ABOUT THIS TASK >> Every line containing the string "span" should be returned from the records.

[INFORMATION GIVEN Boundary: Start]

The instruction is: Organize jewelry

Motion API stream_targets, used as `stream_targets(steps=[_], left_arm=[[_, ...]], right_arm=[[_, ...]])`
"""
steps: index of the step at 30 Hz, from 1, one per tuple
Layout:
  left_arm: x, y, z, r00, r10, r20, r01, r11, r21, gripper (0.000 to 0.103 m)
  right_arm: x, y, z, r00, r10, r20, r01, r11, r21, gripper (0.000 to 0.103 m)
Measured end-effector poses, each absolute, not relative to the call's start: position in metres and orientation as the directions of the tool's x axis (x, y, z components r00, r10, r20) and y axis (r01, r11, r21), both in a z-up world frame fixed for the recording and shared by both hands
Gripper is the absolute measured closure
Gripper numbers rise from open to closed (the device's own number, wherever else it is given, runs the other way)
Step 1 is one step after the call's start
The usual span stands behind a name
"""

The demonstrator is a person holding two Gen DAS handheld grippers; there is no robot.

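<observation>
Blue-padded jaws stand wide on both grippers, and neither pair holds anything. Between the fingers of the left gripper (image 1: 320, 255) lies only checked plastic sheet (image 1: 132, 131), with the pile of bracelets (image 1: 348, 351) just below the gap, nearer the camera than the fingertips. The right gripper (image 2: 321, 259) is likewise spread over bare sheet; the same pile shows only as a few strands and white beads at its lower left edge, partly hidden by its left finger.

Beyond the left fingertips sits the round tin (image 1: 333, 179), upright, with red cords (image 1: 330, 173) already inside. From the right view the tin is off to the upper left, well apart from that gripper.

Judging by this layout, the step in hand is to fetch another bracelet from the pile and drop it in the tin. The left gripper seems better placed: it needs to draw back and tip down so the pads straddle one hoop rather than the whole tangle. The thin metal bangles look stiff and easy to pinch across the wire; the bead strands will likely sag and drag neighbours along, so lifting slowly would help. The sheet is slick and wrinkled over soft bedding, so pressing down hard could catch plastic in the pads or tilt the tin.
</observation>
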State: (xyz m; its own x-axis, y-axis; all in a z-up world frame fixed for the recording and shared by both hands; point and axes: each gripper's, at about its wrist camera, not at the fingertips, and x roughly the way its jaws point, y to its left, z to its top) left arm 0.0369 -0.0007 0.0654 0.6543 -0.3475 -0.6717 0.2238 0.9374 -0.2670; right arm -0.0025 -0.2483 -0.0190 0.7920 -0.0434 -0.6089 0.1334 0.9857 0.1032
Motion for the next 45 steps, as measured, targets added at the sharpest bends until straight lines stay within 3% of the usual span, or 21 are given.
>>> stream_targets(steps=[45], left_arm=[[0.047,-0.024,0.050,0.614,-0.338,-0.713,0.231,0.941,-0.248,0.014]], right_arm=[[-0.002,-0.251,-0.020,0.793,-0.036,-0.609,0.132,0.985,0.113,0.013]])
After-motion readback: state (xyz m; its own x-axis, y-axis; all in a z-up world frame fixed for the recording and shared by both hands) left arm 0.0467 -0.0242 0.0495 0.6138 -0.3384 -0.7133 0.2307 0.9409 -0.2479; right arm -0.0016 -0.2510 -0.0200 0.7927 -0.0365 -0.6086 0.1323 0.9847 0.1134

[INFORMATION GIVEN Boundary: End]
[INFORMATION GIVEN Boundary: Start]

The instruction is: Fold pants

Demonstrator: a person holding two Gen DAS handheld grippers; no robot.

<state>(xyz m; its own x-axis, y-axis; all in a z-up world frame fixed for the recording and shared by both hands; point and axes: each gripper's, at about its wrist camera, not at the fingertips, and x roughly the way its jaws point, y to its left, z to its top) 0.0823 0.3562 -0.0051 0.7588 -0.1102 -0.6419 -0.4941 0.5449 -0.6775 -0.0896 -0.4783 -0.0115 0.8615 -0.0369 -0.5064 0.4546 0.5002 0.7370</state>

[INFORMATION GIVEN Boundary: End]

RESPONSE FOR THIS EXERCISE >>
The usual span stands behind a name
Motion for the next 45 steps, as measured, targets added at the sharpest bends until straight lines stay within 3% of the usual span, or 21 are given.

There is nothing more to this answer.